EXERCISE: Beneath this task is a listing. Count its lines that contain "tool" and answer with the number only.
** Opening SOURCE DATA block **
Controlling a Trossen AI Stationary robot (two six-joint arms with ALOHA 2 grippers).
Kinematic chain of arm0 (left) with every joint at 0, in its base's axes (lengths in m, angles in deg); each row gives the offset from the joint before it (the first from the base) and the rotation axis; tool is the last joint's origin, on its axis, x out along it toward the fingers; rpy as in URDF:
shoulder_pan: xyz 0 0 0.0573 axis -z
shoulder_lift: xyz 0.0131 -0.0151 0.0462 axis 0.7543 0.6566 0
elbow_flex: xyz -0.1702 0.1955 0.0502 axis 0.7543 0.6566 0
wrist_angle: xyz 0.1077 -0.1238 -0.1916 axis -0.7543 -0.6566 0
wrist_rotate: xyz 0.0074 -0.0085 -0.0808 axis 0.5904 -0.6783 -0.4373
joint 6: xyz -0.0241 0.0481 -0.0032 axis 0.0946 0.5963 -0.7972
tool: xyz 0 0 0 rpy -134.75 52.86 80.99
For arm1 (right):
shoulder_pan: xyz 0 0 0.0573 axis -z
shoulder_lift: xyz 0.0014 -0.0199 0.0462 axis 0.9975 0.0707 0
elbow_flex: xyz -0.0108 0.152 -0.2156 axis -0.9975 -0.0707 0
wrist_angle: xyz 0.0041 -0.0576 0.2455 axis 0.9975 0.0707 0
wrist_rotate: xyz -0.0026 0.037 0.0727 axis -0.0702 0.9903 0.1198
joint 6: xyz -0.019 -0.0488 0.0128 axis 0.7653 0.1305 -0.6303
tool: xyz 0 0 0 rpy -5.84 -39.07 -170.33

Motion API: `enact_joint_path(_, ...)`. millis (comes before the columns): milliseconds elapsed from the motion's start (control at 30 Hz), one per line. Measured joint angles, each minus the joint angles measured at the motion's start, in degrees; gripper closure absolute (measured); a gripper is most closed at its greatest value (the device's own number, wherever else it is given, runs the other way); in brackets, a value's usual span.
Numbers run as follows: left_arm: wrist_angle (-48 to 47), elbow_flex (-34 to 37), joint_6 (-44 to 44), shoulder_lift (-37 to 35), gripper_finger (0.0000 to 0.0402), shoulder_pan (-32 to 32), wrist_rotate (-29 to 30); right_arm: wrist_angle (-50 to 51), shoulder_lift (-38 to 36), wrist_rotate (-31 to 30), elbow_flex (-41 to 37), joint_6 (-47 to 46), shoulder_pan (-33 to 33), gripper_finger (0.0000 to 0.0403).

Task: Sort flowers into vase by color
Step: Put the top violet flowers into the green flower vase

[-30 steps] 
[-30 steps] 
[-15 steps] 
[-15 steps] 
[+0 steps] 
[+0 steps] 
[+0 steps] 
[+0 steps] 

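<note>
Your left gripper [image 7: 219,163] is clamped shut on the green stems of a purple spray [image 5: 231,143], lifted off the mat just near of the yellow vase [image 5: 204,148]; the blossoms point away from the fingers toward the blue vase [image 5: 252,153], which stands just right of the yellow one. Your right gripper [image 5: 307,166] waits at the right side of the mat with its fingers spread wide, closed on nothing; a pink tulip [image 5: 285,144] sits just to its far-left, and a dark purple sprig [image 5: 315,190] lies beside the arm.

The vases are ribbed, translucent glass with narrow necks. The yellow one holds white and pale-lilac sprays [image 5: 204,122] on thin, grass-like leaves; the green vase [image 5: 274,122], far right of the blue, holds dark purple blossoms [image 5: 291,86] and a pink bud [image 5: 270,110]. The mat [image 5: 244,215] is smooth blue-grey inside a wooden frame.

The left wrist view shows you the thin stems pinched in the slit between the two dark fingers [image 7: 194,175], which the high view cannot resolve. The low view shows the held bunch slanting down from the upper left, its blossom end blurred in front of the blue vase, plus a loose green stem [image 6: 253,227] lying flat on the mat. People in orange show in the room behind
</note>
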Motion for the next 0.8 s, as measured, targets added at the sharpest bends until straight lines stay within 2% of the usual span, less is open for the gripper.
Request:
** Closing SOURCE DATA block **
RESPONSE BELOW: 3